(ABOUT THIS EXERCISE) Without the pictures, set down every line of the data exactly.
START GIVEN MATERIAL
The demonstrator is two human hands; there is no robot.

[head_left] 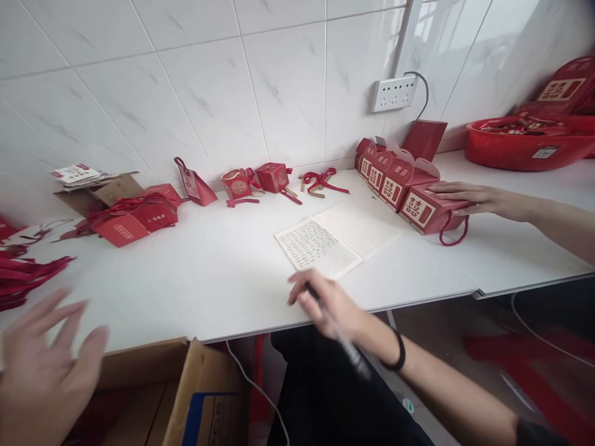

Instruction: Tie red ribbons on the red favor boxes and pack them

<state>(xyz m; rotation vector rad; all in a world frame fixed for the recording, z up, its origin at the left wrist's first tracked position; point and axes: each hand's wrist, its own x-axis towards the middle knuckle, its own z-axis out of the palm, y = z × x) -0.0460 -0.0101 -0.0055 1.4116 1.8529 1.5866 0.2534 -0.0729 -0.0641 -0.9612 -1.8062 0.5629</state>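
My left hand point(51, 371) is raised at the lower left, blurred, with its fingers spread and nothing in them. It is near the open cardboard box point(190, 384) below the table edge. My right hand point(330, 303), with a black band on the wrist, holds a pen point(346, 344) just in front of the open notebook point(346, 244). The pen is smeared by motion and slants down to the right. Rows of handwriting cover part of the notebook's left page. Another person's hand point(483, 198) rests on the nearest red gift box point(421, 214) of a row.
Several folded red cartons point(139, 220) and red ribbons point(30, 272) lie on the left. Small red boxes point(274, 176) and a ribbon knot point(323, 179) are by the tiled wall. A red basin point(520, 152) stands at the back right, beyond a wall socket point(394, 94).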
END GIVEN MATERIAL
(TASK RESPONSE)
The demonstrator is two human hands; there is no robot.

[head_left] 

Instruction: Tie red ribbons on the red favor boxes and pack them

<state>(xyz m; rotation vector rad; all in a world frame fixed for the recording, z up, its origin at the left wrist's first tracked position; point and axes: each hand's wrist, its own x-axis towards the middle knuckle, its own z-axis out of the palm, y = z × x) -0.0460 -0.0101 -0.0055 1.4116 1.8529 1.5866 0.2534 -0.0729 -0.0641 -0.9612 -1.8062 0.5629</state>
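My left hand point(51, 371) is raised at the lower left, blurred, with its fingers spread and nothing in them. It is near the open cardboard box point(190, 384) below the table edge. My right hand point(330, 303), with a black band on the wrist, holds a pen point(346, 344) just in front of the open notebook point(346, 244). The pen is smeared by motion and slants down to the right. Rows of handwriting cover part of the notebook's left page. Another person's hand point(483, 198) rests on the nearest red gift box point(421, 214) of a row.
Several folded red cartons point(139, 220) and red ribbons point(30, 272) lie on the left. Small red boxes point(274, 176) and a ribbon knot point(323, 179) are by the tiled wall. A red basin point(520, 152) stands at the back right, beyond a wall socket point(394, 94).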

There is nothing more to the output.